== DATASET SECTION
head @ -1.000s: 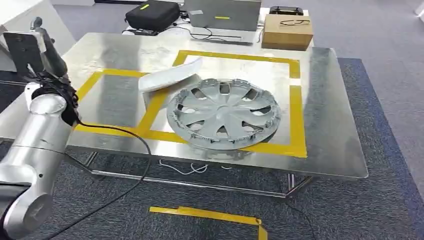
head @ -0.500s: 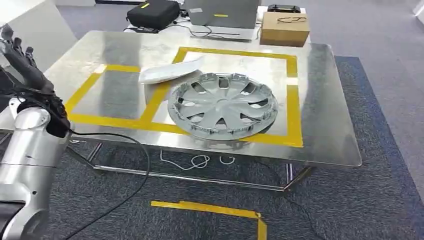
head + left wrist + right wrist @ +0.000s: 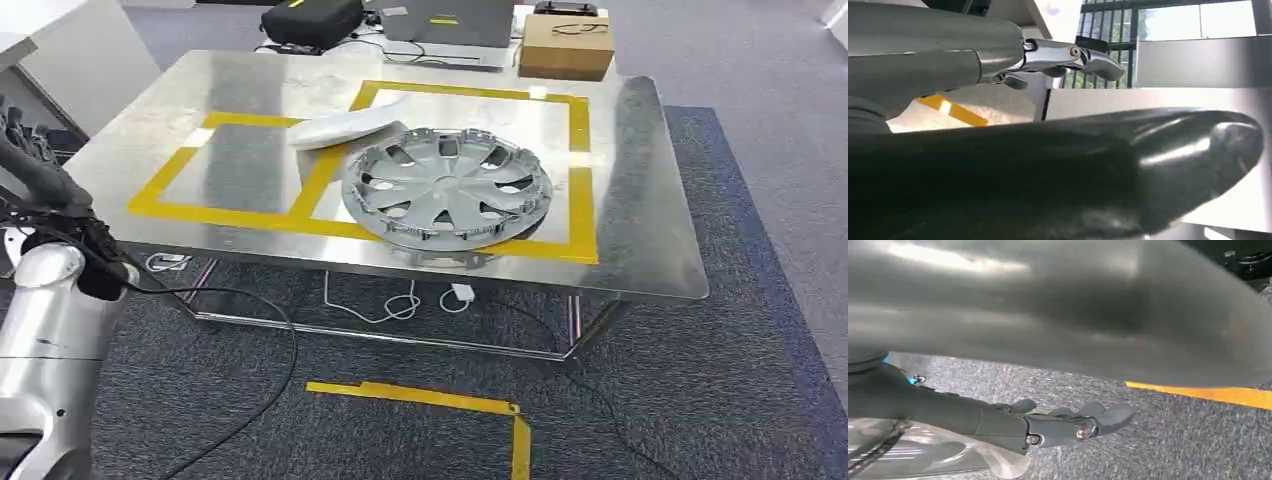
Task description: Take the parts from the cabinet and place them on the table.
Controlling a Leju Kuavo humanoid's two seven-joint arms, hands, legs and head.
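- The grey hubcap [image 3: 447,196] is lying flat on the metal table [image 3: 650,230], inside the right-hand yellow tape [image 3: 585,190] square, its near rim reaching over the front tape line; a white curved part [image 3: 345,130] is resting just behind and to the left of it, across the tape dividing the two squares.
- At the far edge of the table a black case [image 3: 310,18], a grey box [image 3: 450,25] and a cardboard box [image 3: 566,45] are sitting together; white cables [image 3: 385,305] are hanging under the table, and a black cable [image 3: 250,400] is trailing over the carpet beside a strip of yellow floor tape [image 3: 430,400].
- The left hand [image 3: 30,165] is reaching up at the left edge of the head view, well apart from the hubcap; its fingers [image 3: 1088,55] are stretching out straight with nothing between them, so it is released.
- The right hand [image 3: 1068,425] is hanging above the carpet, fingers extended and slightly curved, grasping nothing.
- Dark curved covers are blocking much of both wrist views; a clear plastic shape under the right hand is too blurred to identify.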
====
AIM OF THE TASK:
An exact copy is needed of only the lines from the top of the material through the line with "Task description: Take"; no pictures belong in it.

SOLUTION TO THIS EXERCISE:
head @ -1.000s: 
head @ -0.500s: 
head + left wrist + right wrist @ +0.000s: 
Task description: Take the parts from the cabinet and place them on the table.

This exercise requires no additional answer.